Пожалуй, Виктора Топова можно понять,  сделать из увиденного какой-то иной вывод было попросту невозможно.

 Это последнее, что успел снять фотограф, потом вы выключили свет. Час пятнадцать. Тебе хватило?

И Катя могла бы посмеяться над этой комической сценой.

Могла простить Топову ложный вывод, злость, праведный гнев.

Могла (с некоторой натяжкой) простить даже хамский тон

Все могла кроме одного.

 Ты следил за мной,  огласила она приговор.

 И, как видишь, не зря!  парировал он.  Ты странная слишком. И слишком нравилась мне. Заинтриговала. Но ты точно не Золушка. Ты извращенка! Бросить меня, чтобы сбежать и переспать с этим С мерзким стариком!  его лицо исказилось презрением.  И как ни в чем не бывало вернуться сюда Не думай, что тебе сойдет это с рук. Что ты молчишь?

Катя вздохнула:

 Думаю, как раз с рук это мне и сойдет.

Ее рука, утяжеленная кольцом с одолень-травой, подавляющей волю, легко коснулась его лба:

 Забудь!  прошептала Катя одними губами.

Лицо Топова замерло, как остановленный кадр кинофильма, застывшая злоба медленно стекала с лица. Катя взяла из его податливых рук телефон, отыскала в почте адрес фотографа, приславшего пикантное фото, написала ответ «Забудь все» и удалила ненужные данные.

Святая Варвара не сотворила обещанного чуда.

Виктор Топов не стал исключением по сотне разных причин все ее попытки сходить на свидание заканчивались одним кратким заклятием «Забудь!» Большинство кавалеров забыли даже о том, что она давала им шанс.

Но здесь, в ресторане, их видело слишком много людей, и с Топовым Катерине пришлось попрощаться лично.

Пару секунд, сложив пальцы в замок, положив на него подбородок, она с грустью смотрела на светловолосого витязя, не сумевшего завоевать сердце несчастной Несмеяны.

 Жаль,  произнесла она вполголоса.  Ты мне тоже понравился.  Затем быстро коснулась его руки.  К сожалению, я не могу ответить вам взаимностью,  церемонно сказала она.

Его лицо ожило, выражение изменилось стало таким же, как в начале вечера дружелюбным, открытым, ожидающим чуда.

 Я весь вечер боялся, что вы скажите мне именно это!

 А я весь вечер боялась, что мне придется вам это сказать.

 Почему же тогда? Я не понимаю.
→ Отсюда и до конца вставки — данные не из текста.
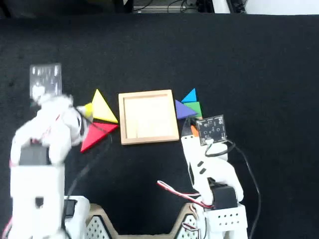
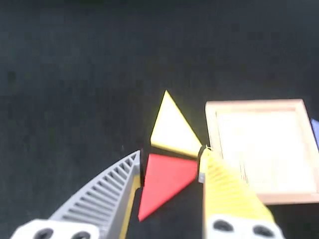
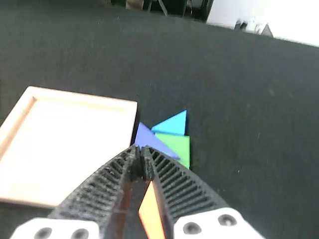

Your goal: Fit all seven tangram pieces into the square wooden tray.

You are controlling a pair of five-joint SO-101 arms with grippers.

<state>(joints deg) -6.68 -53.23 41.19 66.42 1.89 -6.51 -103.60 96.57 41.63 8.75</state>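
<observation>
The square wooden tray (image 1: 148, 92) lies mid-table, pale, with a low rim. Just beside its left edge lie a yellow triangle (image 1: 102, 109) and, nearer the arms, a red triangle (image 1: 94, 135) that sits between the widely spread fingers of the left gripper (image 2: 169, 157). By the right edge cluster a purple triangle (image 1: 182, 109), a light blue triangle (image 1: 190, 96) and a green piece (image 1: 195, 108). The right gripper (image 3: 139, 154), tips pressed together, sits just short of them. An orange piece (image 3: 151, 214) shows between its fingers; whether it is gripped I cannot tell. Black tabletop (image 1: 149, 45) stretches beyond.

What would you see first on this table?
The wooden tray, empty, in the middle of the black table. Bright pieces flank it: yellow triangle and red triangle on one side; blue triangle, green piece and purple triangle bunched on the other. The left gripper is open astride the red one.
</observation>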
Что я сделал не так?

 Увы Это невозможно объяснить,  сказала Катерина Михайловна Дображанская.

Есть вещи, которые нельзя объяснить большинству нормальных людей да чего уж там, никому из нормальных людей!
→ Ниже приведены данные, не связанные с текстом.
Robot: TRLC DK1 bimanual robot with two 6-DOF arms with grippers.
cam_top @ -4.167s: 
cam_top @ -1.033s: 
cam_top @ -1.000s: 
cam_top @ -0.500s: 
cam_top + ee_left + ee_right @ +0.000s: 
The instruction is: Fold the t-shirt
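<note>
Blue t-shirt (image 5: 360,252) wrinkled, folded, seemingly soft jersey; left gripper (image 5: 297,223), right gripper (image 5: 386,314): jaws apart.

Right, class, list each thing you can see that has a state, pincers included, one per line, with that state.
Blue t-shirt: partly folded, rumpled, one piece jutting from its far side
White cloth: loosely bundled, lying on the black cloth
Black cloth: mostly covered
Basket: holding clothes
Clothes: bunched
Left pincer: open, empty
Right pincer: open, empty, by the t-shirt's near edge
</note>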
Потому она обречена на одиночество?

Или на лысого черта

* * *

Башня, в которой уже не первое столетие собирались хранительницы Города, всегда неуловимо подстраивалась под настроение Трех Киевиц.

Становилась то тревожно-холодной, то уютно-радостно теплой.

И огонь в черном мраморном камине словно регулировал градус в зависимости от жара их споров. И книжные полки, кольцом обнимавшие стены круглой комнаты в Башни Киевиц казались то давящими церберами, то мудрыми советчиками.

А над камином висел «измеритель» иного настроения внешнего византийская фреска X века с изображением самой первой Киевицы Великой Марины.